"C'è una piccola percentuale di pazienti gravi che residuano dei segni di fibrosi polmonare anche al momento delle dimissioni, non sappiamo se nel tempo si riassorbiranno o no". Lo dice all'AGI Luca Richeldi, pneumologo al Policlinico Gemelli e membro del Comitato tecnico scientifico.
"Da noi abbiamo solo evidenze aneddotiche - spiega - perchè il tempo è poco, vista la durata media del ricovero, per avere un congruo numero di pazienti usciti dalla terapia intensiva e guariti, ma in Cina hanno già fatto studi in merito, scoprendo che un terzo dei ricoverati in terapia intensiva con polmonite ha un residuo di insufficienza respiratoria alle dimissioni".
In genere, aggiunge Richeldi, "dopo due o tre settimane intubati alcuni danni polmonari si possono creare comunque, non sappiamo ancora con precisione le cause e nemmeno l'evoluzione. Di certo, come ha detto oggi l'assessore Gallera, si sta creando una coorte di pazienti che potrebbero avere problemi respiratori dopo la malattia, che andranno seguiti e valutati sul territorio, come peraltro succede spesso anche per le 'normali' polmoniti che possono lasciare tracce".
Quanto alle terapie attualmente in uso, lo pneumologo ricorda che "non ci sono cure approvate contro Covid-19. Quindi si apre il campo ad approcci vari, non c'è lo standard. Si usano antivirali, idrossiclorochina, soprattutto all'inizio questi venivano dati in modo ampio, creando un certo carico sui pazienti. Poi gli antinfiammatori, cruciali per tutte le polmoniti, e ora l'eparina, che agisce contro il tromboembolismo. Anche qui, siamo nell'ambito dei trattamenti 'classici' per una polmonite grave. L'approccio è empirico. Sono importanti anche le terapie di supporto, ossigenazione in primis, poi ventilazione meccanica, efficaci per dare il tempo all'organismo di reagire".

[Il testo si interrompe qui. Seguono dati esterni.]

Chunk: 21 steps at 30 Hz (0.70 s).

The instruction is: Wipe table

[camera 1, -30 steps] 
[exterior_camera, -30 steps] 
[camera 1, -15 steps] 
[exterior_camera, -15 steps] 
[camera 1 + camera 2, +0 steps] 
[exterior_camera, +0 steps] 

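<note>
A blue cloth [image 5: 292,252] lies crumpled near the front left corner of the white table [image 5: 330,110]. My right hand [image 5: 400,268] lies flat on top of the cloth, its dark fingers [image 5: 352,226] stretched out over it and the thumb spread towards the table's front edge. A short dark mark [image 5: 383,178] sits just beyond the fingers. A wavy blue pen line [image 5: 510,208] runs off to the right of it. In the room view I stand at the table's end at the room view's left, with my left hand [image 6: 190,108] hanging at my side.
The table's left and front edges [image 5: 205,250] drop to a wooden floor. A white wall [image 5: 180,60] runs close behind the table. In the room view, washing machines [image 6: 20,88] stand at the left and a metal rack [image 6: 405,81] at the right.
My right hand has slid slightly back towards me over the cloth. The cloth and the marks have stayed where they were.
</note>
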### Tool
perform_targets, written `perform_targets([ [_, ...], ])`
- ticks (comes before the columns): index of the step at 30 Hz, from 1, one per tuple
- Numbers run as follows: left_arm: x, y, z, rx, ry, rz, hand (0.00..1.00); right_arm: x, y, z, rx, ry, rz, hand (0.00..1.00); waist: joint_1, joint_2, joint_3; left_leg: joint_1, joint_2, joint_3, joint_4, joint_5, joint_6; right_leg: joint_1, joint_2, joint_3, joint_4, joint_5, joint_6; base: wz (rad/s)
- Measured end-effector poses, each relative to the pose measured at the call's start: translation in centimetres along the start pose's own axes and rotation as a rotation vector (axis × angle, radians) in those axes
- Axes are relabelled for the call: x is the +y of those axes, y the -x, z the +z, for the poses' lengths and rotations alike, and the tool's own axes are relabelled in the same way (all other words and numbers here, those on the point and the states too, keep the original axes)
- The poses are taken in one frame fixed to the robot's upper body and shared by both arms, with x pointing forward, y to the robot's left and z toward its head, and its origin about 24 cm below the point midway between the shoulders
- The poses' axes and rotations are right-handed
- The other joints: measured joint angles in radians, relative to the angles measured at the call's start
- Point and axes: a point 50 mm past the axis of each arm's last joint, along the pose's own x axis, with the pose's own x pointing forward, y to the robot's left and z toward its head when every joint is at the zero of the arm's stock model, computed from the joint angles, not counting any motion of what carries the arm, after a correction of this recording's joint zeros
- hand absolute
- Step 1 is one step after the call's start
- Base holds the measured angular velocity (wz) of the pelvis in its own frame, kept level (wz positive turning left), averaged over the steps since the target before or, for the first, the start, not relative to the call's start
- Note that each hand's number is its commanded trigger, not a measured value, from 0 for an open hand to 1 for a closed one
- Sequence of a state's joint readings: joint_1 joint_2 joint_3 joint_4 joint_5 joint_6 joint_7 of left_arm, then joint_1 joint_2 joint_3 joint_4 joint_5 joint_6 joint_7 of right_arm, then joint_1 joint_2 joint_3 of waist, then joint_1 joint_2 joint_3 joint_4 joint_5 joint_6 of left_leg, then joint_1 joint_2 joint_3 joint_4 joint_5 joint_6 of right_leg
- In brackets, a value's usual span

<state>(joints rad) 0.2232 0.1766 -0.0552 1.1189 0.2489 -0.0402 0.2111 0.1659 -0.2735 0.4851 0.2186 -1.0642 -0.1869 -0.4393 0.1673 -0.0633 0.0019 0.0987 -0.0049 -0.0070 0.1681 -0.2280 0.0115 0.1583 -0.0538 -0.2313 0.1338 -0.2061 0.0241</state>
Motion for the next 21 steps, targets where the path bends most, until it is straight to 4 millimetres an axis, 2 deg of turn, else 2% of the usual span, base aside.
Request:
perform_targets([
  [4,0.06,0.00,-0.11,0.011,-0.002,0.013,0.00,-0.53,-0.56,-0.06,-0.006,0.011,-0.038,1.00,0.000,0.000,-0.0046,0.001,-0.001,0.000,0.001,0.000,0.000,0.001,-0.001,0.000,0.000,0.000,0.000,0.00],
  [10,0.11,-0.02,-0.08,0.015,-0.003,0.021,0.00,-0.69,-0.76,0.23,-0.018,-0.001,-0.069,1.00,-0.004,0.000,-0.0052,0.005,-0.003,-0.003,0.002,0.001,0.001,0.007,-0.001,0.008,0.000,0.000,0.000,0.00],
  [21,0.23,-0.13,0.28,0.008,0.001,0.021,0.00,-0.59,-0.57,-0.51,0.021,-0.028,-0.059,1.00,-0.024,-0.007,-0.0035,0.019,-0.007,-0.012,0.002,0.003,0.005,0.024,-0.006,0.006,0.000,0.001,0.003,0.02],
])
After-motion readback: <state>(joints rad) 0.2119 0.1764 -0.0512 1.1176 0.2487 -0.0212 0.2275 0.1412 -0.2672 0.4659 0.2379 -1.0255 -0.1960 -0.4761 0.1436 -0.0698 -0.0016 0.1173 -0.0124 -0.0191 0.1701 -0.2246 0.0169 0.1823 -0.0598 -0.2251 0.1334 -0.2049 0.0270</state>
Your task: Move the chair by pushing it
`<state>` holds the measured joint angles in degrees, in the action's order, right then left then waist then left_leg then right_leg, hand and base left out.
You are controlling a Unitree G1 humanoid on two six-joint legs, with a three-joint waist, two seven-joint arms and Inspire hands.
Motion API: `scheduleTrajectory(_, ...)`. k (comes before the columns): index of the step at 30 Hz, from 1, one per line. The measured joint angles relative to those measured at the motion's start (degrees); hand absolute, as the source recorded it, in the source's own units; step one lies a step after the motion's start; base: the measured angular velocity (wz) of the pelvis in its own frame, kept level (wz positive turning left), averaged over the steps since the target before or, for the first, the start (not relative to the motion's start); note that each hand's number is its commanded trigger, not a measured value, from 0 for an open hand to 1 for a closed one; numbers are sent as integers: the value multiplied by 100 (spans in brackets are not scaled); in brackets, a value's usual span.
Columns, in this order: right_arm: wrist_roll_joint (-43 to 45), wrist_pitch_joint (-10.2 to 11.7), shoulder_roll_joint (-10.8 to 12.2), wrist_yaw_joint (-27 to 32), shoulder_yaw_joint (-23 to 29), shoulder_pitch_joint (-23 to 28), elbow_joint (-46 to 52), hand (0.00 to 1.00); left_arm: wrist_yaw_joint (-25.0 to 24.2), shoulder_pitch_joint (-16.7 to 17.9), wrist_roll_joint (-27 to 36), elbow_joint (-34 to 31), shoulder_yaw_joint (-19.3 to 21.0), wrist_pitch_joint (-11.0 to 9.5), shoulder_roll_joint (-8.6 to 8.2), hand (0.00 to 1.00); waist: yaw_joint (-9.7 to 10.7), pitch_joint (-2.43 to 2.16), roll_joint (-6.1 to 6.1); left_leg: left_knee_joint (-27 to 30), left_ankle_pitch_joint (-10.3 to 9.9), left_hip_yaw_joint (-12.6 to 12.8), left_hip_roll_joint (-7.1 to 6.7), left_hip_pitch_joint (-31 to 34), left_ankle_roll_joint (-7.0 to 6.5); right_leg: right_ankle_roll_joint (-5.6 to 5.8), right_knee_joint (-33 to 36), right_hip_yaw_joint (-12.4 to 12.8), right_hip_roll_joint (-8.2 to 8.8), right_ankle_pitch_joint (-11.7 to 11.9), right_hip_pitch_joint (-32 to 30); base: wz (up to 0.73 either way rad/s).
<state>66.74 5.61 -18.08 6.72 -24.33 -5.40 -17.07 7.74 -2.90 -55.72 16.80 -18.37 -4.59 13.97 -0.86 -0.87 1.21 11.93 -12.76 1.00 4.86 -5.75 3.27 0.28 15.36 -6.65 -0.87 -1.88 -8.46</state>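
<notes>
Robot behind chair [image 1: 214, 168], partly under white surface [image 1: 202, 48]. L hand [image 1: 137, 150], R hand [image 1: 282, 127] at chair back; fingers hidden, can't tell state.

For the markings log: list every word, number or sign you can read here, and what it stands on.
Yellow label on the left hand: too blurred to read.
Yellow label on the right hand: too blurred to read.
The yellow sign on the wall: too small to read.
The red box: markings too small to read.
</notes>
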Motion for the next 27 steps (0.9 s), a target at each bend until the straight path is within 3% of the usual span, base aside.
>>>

Non è per il miglior approccio terapeutico, insomma, se i reparti di terapia intensiva stanno ogni giorno registrando un calo della pressione: "Da quello che vedo qui al Gemelli - racconta Richeldi - arrivano meno ambulanze in pronto soccorso, la percezione è che il calo sia dovuto proprio al fatto che meno persone hanno bisogno di ricovero, e quindi a ricaduta meno vanno in terapia intensiva. Certo dopo due mesi sappiamo meglio come gestire il paziente, ma non credo al punto di incidere così significativamente sui dati".